Portugal e Espanha em seca

Portugal e Espanha são dos países mais afectados pela seca
A seca que está a assolar o continente europeu (e não só) deverá tornar-se a seca mais grave
dos últimos 500 anos. “Esta seca parece ser pior do que a de 2018, que era a pior desde o ano
1500”, diz o investigador Andrea Toreti, numa resposta dada por email ao PÚBLICO. “A seca
deste ano é mais intensa, persistente e afecta uma área muito maior” do que a de 2018,
explica o cientista do Centro de Investigação Comum (JRC, na sigla em inglês) da União
Europeia.
O cenário não é favorável e não se espera que a seca fique por aqui: “Em algumas zonas da
Península Ibérica, esperam-se condições mais secas do que o normal para os próximos três
meses.” Ainda assim, o investigador da Comissão Europeia acautela que a comparação deste
ano ainda está em curso e que serão recolhidos mais dados.
Os cientistas europeus alertam que “a seca actual parece ser mais grave do que a de 2018 e,
logo, a mais grave dos últimos 500 anos”. O ano de 1500 foi o ponto de partida de um estudo
em que foi feita a reconstituição do paleoclima – o clima predominante de uma determinada
altura do passado geológico, calculado através de modelos climáticos e registos naturais, como
os anéis das árvores ou sedimentos em lagos – pelo Centro de Investigação Comum da União
Europeia.
Essa análise foi feita para a seca de 2018, que foi “a pior até 2022”, refere Andrea Toreti. Nesta
análise, os cientistas descobriram também que a seca do ano de 1540 foi quase tão “severa”
como a de 2018 – além disso, as secas desta magnitude poderão tornar-se um “acontecimento
comum” já a partir do ano de 2043.
A seca na Europa é um dos temas debatidos numa conferência da Semana Mundial da Água
(World Water Week 2022), que começou na passada terça-feira e dura até 1 de Setembro.
“Esta é certamente uma das piores secas e ainda não chegou ao fim”, resume ao PÚBLICO o
cientista climático Valentin Aich, um dos oradores desta conferência.

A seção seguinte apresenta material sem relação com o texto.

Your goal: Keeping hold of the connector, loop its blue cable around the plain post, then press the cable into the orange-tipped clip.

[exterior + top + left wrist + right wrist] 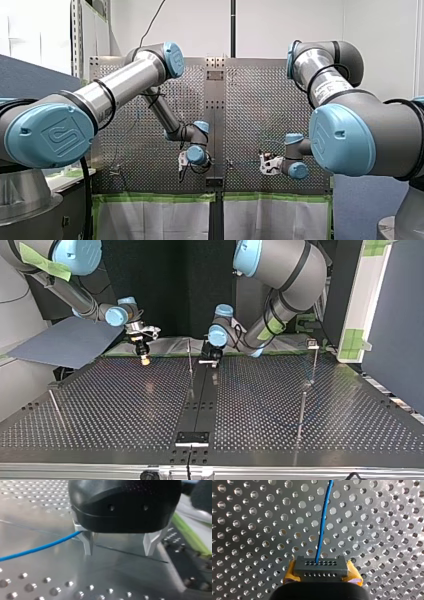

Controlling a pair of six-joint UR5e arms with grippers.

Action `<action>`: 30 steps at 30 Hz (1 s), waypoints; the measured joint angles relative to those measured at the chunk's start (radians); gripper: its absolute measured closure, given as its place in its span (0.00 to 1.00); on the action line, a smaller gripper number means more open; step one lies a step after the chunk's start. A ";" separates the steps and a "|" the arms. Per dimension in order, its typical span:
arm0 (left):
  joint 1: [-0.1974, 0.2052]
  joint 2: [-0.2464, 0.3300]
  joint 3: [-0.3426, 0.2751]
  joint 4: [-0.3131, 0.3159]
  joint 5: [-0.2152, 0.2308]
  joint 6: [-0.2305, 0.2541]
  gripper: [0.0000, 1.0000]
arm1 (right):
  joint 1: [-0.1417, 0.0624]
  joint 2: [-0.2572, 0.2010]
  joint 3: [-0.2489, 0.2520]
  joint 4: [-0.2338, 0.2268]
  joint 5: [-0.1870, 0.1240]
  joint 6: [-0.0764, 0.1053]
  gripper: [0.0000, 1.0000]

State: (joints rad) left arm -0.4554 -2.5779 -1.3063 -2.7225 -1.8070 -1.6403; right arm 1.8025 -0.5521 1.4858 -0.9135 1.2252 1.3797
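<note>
The connector [320,567], a grey rectangular block of matte plastic with two rows of small round holes in its face, sits clamped between the yellow pads [290,573] of the right gripper [322,574], whose jaws stand narrow against the block's two short sides. The blue cable [322,530], thin, smooth and round, leaves a hole in the upper row and runs straight ahead, above the perforated table [249,517], a dull metal sheet dotted with an even grid of holes.

In the left wrist view the cable reaches one of the tapered metal fingers [87,543] of the left gripper [120,547], under its rounded black housing. The jaws stand wide apart and grip nothing; whether the cable passes on between them cannot be told.

In the top view both grippers hang low at the table's far, green-taped edge, with a thin upright metal rod [190,357] between them.
</note>
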 joint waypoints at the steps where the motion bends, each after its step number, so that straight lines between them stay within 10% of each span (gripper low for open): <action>1: -0.001 0.000 0.000 -0.008 0.002 0.008 0.00 | 0.000 0.000 0.000 0.000 0.000 0.000 1.00; 9: -0.020 0.025 -0.038 -0.053 0.036 0.076 0.00 | 0.001 0.002 0.000 0.003 -0.001 0.002 1.00; 30: -0.106 0.181 -0.230 0.073 0.084 0.183 0.00 | 0.007 0.004 0.000 0.027 -0.009 -0.003 1.00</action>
State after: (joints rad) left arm -0.5618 -2.3970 -1.5359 -2.6498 -1.7228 -1.4575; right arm 1.8093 -0.5480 1.4860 -0.8865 1.2158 1.3767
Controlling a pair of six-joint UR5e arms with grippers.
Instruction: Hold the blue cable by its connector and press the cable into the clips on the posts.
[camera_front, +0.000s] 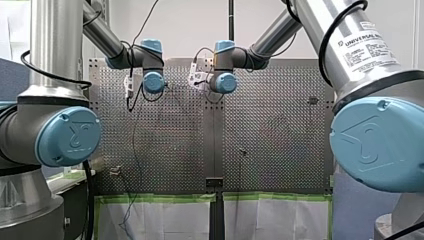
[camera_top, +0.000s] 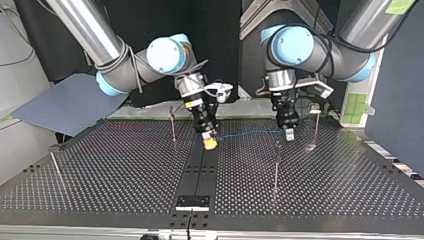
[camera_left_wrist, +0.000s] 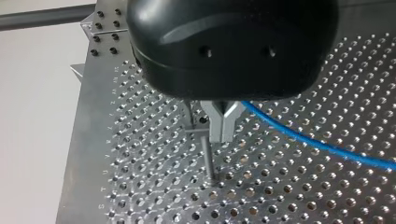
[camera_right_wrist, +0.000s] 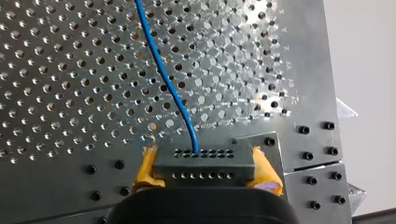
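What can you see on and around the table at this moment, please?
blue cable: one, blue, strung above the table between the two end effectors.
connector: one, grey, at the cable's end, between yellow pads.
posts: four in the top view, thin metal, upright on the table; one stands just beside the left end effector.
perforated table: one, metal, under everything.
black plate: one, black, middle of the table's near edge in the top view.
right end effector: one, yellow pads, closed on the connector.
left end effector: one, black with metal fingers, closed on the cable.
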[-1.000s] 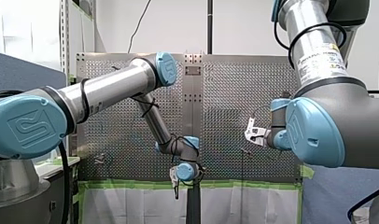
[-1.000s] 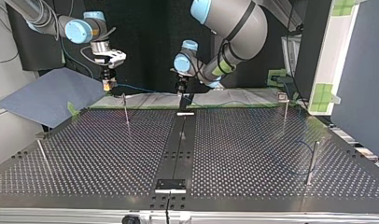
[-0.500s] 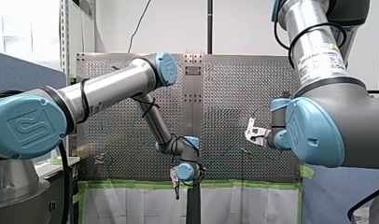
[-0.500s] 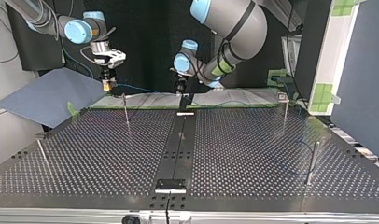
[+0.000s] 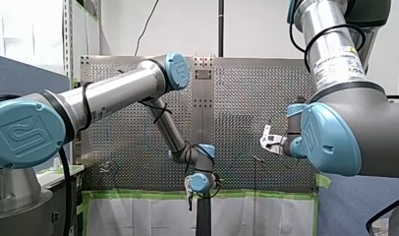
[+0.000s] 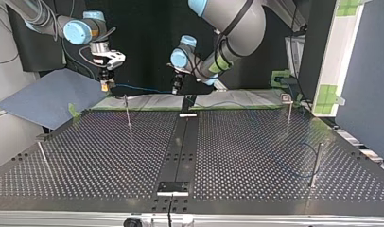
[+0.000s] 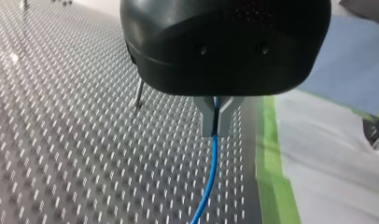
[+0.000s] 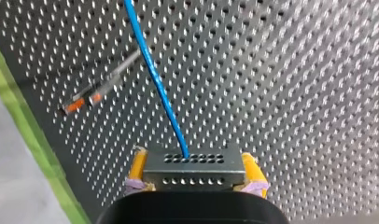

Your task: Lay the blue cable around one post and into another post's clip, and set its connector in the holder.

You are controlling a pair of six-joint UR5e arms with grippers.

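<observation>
**Blue cable held in the air between two grippers at the table's far edge**

Counted: two arms, two grippers, one blue cable (image 7: 210, 177), one connector (image 8: 194, 164). Four posts in top view: far-left post (image 6: 127, 111), far-right post (image 6: 289, 113), near-right post (image 6: 317, 163), near-left post (image 6: 42, 157), the last one leaning.

Left gripper (image 7: 215, 122): metal fingers pinched narrow on the blue cable, above the perforated table (image 7: 61, 140), near the green tape (image 7: 269, 163). Right gripper (image 8: 195, 168): yellow pads clamped on both sides of the connector, cable running out of its holed face. Cable off the table, strung from one gripper to the other along the top view's far edge, above the far-left post.

Versus 1.0 s ago: left gripper shifted toward the top view's left, closer to the right gripper; slightly lower and further right in front view. Right gripper nudged a touch left in top view. Posts unmoved.
</observation>
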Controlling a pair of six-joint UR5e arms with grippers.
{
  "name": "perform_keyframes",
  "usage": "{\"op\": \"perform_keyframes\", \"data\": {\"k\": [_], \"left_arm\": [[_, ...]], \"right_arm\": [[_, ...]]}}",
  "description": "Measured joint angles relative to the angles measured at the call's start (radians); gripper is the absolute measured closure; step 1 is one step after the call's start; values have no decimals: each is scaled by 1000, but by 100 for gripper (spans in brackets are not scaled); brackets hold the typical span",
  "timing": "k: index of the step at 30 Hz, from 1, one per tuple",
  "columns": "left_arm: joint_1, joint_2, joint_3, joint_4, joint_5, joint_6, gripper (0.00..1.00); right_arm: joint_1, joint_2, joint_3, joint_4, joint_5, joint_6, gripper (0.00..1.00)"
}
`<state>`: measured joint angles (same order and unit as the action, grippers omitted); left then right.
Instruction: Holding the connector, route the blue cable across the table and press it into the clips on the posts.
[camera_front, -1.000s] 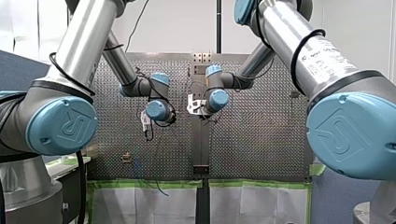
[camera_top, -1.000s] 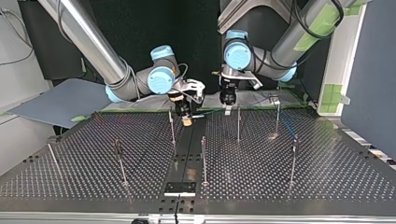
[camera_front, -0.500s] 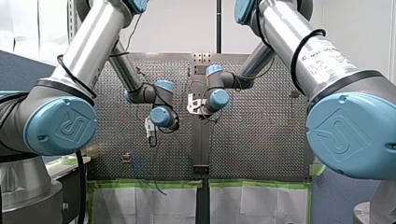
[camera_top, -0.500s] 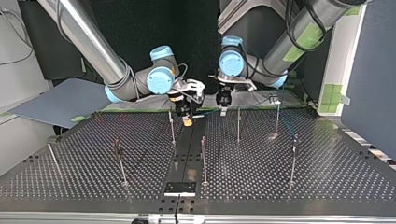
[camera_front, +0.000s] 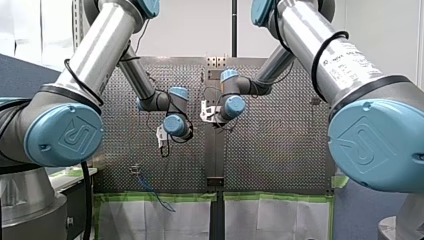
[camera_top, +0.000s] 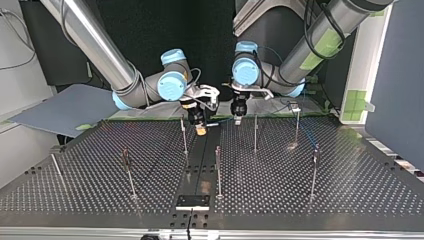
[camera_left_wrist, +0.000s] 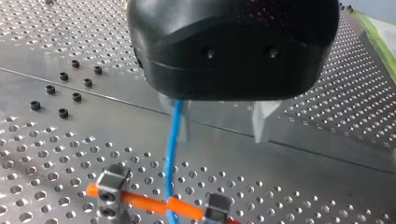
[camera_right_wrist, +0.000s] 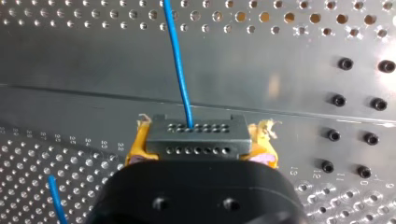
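Observation:
My right gripper (camera_right_wrist: 198, 149) is shut with its yellow pads on the dark grey connector (camera_right_wrist: 196, 135). The blue cable (camera_right_wrist: 180, 60) leaves the connector's face and runs ahead over the plate. In the top view this gripper (camera_top: 200, 129) hangs over the table's far middle strip. My left gripper (camera_top: 238, 119) hangs close beside it. In the left wrist view its metal fingers (camera_left_wrist: 264, 123) stand apart and blurred, and the blue cable (camera_left_wrist: 172, 154) hangs down against one finger, inside the gap. My left gripper (camera_left_wrist: 222, 135) is open.
Several thin posts stand on the perforated table (camera_top: 350, 190), the nearest to the grippers being post (camera_top: 184, 136) and post (camera_top: 255, 134). Below my left gripper lies an orange bar (camera_left_wrist: 149, 201) between two small metal blocks. Slack blue cable (camera_front: 150, 192) hangs at the table's near edge.
My left arm has swung toward my right gripper and now hangs beside it. The slack cable at the front view's lower left has shifted. My right arm has stayed still.

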<state>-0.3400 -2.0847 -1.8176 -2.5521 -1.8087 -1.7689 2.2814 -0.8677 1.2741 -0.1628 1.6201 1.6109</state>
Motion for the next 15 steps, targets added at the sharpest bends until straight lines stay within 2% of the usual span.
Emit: {"op": "perform_keyframes", "data": {"k": [1,2,10,15], "left_arm": [[0,0,0,1,-1,-1,93],[0,0,0,2,-1,-2,100],[-3,0,1,36,5,-38,100],[-5,1,1,40,3,-42,100]], "right_arm": [[0,0,0,0,0,0,100],[0,0,0,0,0,0,100],[0,0,0,0,0,0,100],[-1,-1,0,0,0,-1,100]]}}
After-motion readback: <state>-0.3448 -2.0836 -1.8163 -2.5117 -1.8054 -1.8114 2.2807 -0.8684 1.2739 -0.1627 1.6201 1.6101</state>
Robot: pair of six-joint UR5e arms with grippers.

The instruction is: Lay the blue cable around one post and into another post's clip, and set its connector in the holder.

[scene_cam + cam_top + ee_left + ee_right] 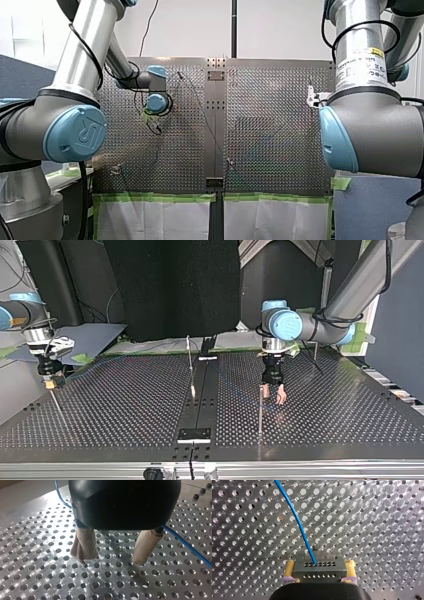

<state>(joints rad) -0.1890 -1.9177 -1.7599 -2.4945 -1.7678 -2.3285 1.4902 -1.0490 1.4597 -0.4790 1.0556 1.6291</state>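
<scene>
The perforated table (125,410) takes up most of what's in front of me, and a lot of it is bare plate. My left arm (345,300) reaches well in over it, while my right arm (20,312) hangs out near the table's edge at the top view's left. The left gripper (111,560) sits low over the holes with its beige-padded fingers apart and nothing between them. The right gripper (320,565) has its yellow pads closed tight on the grey connector (322,572). From there the blue cable (298,522) runs away across the plate and passes behind the left gripper in that wrist view. I'd say the job is barely begun: I can't see the cable wrapped round any post or seated in a clip, and the connector is in the grasp, not in a holder. A slim post (260,410) stands just beside the left gripper, so that side is tight. Another post (190,360) rises by the centre strip, well apart from both grippers. The right gripper has open plate towards the middle but the edge close behind.
</scene>
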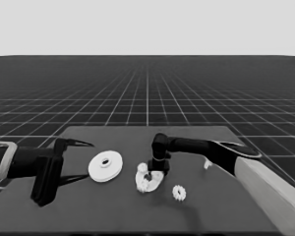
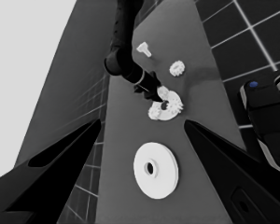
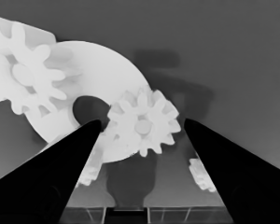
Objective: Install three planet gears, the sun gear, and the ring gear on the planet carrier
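The smaller round part (image 1: 151, 184) lies at mid-table with three planet gears on it. My right gripper (image 1: 155, 173) points down over it, open. In the right wrist view one gear (image 3: 142, 127) sits beside the part's centre hole, between the right gripper's (image 3: 142, 122) spread fingertips. A second gear (image 3: 27, 77) rests on the far side of the smaller round part (image 3: 102, 70), and a third (image 3: 89, 173) is half hidden behind a finger. One gear (image 1: 179, 192) lies loose on the table to its right. The larger round part (image 1: 105, 166) lies to the left, beside my waiting, open left gripper (image 1: 87, 160).
A thin white piece (image 1: 207, 164) lies behind the right arm's forearm, toward the table's right side. The right arm's pale grey part (image 1: 270, 191) fills the lower right corner. Dark machinery with blue lights (image 2: 266, 121) shows past the table's edge in the left wrist view.
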Robot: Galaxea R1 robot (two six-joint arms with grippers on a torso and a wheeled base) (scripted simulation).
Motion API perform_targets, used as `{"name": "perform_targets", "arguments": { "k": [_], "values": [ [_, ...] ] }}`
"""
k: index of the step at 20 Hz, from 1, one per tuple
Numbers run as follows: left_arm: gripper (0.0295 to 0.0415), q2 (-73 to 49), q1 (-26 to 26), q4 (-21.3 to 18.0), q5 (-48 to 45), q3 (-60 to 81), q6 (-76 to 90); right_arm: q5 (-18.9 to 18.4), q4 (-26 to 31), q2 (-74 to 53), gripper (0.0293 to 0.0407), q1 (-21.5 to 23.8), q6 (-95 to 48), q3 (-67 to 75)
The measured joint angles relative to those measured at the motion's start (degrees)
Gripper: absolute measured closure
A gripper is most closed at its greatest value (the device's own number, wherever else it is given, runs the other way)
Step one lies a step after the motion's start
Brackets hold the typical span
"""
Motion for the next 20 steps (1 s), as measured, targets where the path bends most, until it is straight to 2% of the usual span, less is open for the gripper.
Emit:
{"name": "perform_targets", "arguments": {
  "k": [4, 6, 8, 14, 15, 16, 20],
  "values": [
    [0.0326, 0.0, 0.0, 0.0, 0.0, 0.0, 0.0, 0.0, 0.0, 0.0, 0.0315, 0.0, 0.0, 0.0],
    [0.0326, 0.0, 0.0, 0.0, 0.0, 0.0, 0.0, -2.4, 5.2, -1.4, 0.0315, 5.5, 2.8, 4.7],
    [0.0326, 0.0, 0.0, 0.0, 0.0, 0.0, 0.0, -2.9, 7.2, -1.6, 0.0315, 7.8, 3.3, 5.6],
    [0.0326, 0.0, 0.0, 0.0, 0.0, 0.0, 0.0, -3.2, 8.3, -1.6, 0.0315, 8.8, 3.5, 5.8],
    [0.0326, 0.0, 0.0, 0.0, 0.0, 0.0, 0.0, -4.0, 7.8, -9.8, 0.0315, 8.6, 8.9, 20.0],
    [0.0326, 0.0, 0.0, 0.0, 0.0, 0.0, 0.0, -4.4, 7.6, -15.1, 0.0315, 8.4, 11.0, 27.0],
    [0.0326, 0.0, 0.0, 0.0, 0.0, 0.0, 0.0, -4.7, 7.5, -21.4, 0.0315, 8.3, 12.2, 34.4]
  ]
}}
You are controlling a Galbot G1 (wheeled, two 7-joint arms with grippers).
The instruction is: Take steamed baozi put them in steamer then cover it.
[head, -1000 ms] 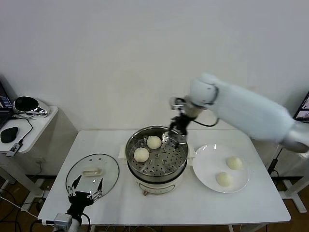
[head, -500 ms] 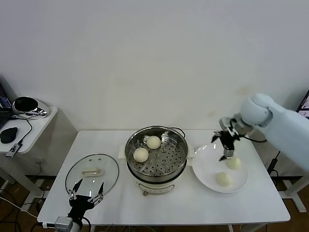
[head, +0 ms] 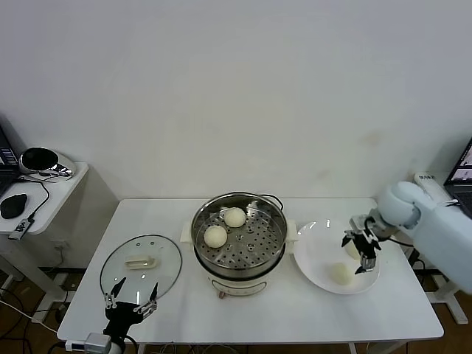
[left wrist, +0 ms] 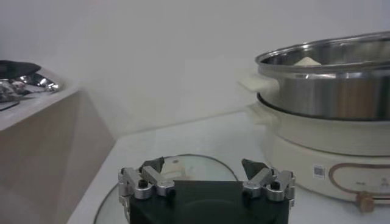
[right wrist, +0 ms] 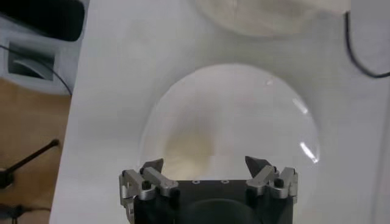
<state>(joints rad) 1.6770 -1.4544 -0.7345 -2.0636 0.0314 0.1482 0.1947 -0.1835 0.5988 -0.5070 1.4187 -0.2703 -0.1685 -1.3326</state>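
Head view: two baozi [head: 225, 226] in steamer [head: 240, 254], two on plate [head: 318, 258].

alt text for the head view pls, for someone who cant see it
The right gripper hangs open over a baozi on the white plate, beside a second baozi. Two baozi already sit in the steamer at the table's centre; the glass cover lies left, near the open left gripper.

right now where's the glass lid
In the head view the glass lid lies flat on the table's left part, beside the steamer, with the open left gripper hovering at its near edge.
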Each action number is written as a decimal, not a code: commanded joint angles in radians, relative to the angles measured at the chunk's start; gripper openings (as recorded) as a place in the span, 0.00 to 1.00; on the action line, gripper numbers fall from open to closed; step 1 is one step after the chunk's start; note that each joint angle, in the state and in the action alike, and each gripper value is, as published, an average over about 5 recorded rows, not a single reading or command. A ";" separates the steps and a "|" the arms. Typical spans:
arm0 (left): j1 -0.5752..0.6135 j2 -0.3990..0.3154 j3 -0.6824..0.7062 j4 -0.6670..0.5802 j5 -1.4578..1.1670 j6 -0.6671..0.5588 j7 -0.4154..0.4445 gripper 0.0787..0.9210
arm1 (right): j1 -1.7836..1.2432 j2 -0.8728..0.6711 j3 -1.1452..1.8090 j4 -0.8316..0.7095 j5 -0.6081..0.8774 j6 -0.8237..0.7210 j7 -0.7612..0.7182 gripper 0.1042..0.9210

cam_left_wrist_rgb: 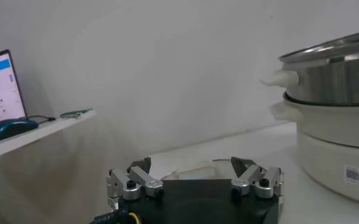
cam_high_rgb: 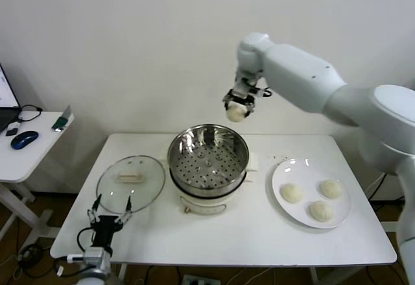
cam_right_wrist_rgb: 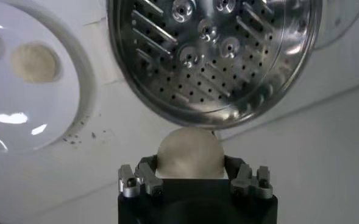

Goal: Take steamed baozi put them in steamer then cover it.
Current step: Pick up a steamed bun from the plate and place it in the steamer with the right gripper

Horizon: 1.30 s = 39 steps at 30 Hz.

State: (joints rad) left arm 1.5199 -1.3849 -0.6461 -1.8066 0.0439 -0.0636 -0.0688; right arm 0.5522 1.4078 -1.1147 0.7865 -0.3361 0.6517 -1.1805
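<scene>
Head view: 3 baozi (cam_high_rgb: 321, 197) on plate (cam_high_rgb: 280, 197).

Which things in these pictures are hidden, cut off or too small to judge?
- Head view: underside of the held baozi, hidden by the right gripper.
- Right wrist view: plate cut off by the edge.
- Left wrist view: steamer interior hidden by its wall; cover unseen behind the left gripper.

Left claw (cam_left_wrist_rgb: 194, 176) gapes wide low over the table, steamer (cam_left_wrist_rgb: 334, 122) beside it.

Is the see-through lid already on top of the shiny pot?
No, the glass lid lies flat on the table beside the open steamer.
</scene>
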 commanded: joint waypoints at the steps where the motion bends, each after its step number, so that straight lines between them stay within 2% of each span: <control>1: 0.007 0.006 0.001 -0.001 0.000 -0.002 0.001 0.88 | -0.102 0.133 0.039 0.019 -0.222 0.089 0.034 0.74; 23: 0.011 -0.031 0.007 0.000 0.000 -0.001 -0.001 0.88 | -0.222 0.192 0.067 -0.123 -0.382 0.102 0.080 0.76; 27: 0.014 -0.032 0.005 0.003 0.000 -0.003 -0.002 0.88 | -0.225 0.195 0.067 -0.137 -0.382 0.095 0.093 0.77; 34: 0.017 -0.033 0.001 0.002 -0.001 -0.004 -0.003 0.88 | -0.210 0.174 0.074 -0.102 -0.364 0.092 0.086 0.87; 39: 0.019 -0.030 -0.001 -0.002 -0.002 -0.003 -0.004 0.88 | -0.148 0.112 0.087 -0.023 -0.264 0.069 0.048 0.88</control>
State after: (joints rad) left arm 1.5367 -1.4167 -0.6463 -1.8054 0.0430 -0.0673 -0.0719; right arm 0.3633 1.5636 -1.0406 0.7072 -0.6662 0.7337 -1.1099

A conferência hídrica será também híbrida: metade decorrerá em formato digital e outra
metade de forma presencial, em Estocolmo, na Suécia. O programa junta cientistas,
investigadores e decisores políticos para falar sobre a água e sobre os desafios em torno dela,
como a seca e outras facetas das alterações climáticas. “Vamos falar sobre a situação actual e
sobre como a podemos melhorar”, sintetiza Valentin Aich, do Global Water Partnership (GWP).
“Temos de mudar a forma como a nossa energia é produzida, temos de mudar a forma como
as nossas economias funcionam, a forma como entendemos os transportes, como produzimos
a nossa comida, como passamos as férias”, alerta. “As pessoas não estão a usar água como
deveriam estar a usá-la, estão a sobreexplorar os recursos”, diz por videochamada Valentin
Aich, que é também investigador no Instituto de Investigação sobre o Impacto Climático de
Potsdam, na Alemanha. “Há muitas mudanças necessárias.”
Uma Europa mais seca
As secas são uma das consequências mais fatais das alterações climáticas. Um relatório das
Nações Unidas publicado em Maio mostra que as secas causaram cerca de 650 mil mortes de
1970 a 2019; a maior parte destas mortes aconteceu em países em vias de desenvolvimento e
África é o continente onde mais se sofre com a seca. Por ano, a seca afecta mais de 55 milhões
de pessoas (incluindo a agricultura e a produção de gado). O mesmo relatório indica que a
frequência e duração da seca aumentaram em 29% nos últimos 20 anos. Até 2050, mais de seis
mil milhões de pessoas poderão sofrer com a escassez de água.
A chuva dos últimos dias em algumas zonas da Europa ajudou a aliviar a situação, que em
alguns casos serviu para “estabilizar e até reverter a tendência de agravamento de Agosto”, diz
Andrea Toreti. Até Novembro deste ano, “é provável que haja condições mais quentes e mais
secas do que o normal na região ocidental euro-mediterrânica”, afirma. Valentin Aich
concorda: “É uma situação excepcional. A chuva que vamos tendo alivia, mas não é suficiente.”
Portugal está na lista dos países europeus mais afectados. “Na União Europeia, tem sido
observado um claro défice de precipitação nos últimos três meses, sobretudo em Portugal,
Espanha, Sul de França, Alemanha central e de Leste, Itália central, Leste da Hungria e na parte
ocidental da Roménia”, escreve Andrea Toreti numa resposta por email.